19/08/18

Quase meio cheio. por Maciel Melo


Apenas um copo em uma mesa; metade vazio, metade meio cheio. A primeira metade quase quente, a outra ausente e fria congela o silêncio que se revela no vácuo entre o garçom, o balcão e a mesa. Uma música, metade triste, metade drástica, vai deixando sua última metade quase meia. Alguém pede para aumentar o som, a sonoridade do trompete lhe rasga a carne pelo meio, e a voz de Reginaldo Rossi vai preenchendo a lacuna, que se amiúda ainda mais, tornando cada vez mais presente a ausência de outro copo, que num tempo não muito distante, brindava entre as gargalhadas e brilhava nos olhos qualquer coisa meio assim, parecendo com felicidade.

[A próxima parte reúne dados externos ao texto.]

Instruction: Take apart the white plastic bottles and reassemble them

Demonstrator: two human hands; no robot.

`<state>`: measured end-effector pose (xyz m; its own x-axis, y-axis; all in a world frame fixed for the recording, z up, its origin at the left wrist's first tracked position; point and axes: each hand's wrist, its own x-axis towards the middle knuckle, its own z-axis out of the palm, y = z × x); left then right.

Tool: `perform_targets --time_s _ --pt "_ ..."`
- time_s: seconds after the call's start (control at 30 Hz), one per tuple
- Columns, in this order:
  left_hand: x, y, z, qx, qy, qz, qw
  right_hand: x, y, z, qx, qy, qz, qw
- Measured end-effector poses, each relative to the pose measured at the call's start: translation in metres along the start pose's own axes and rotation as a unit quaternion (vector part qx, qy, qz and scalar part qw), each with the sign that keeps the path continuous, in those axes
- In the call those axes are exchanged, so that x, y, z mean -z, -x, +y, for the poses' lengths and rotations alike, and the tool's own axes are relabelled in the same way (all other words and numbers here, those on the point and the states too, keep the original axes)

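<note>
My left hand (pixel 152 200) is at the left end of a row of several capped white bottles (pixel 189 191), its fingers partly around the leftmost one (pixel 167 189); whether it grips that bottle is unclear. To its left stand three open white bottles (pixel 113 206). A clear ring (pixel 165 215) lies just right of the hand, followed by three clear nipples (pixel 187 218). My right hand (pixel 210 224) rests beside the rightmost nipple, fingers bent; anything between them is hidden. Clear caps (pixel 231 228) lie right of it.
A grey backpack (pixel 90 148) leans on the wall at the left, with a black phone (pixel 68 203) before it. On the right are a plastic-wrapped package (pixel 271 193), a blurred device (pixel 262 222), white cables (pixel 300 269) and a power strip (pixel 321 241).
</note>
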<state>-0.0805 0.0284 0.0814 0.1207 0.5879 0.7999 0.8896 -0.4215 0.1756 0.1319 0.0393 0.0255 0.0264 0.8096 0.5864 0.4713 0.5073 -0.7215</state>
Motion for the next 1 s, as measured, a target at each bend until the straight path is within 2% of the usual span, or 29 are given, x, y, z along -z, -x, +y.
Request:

Mas... “É sempre bom lembrar, que um copo vazio está cheio de ar...” é só respirar bem fundo na hora de dar o gole na metade que lhe resta, encher os pulmões com a brisa da madrugada e, deixar os espíritos da noite penetrarem numa brechinha qualquer que seja. E a noite se vai, e vai amanhecendo o dia, e vem o primeiro sol, e na demência da ressaca esquece o troco, para alegria do garçom.
A calçada meio estreita, as pernas meio bambas, o corpo meio penso, o português da padaria meio risonho lhe faz um aceno; um gari varre o seu caminho, o porteiro do prédio lhe dá um bom-dia, o dia vira noite, a noite vira dia; e vai dormir seu sono sob o sol de Saturno, até chegar a hora de reencontrar a lua que também virá pela metade, e aí... a mesma rua, o mesmo bar, a mesma mesa, o mesmo garçom e o mesmo copo quase meio cheio.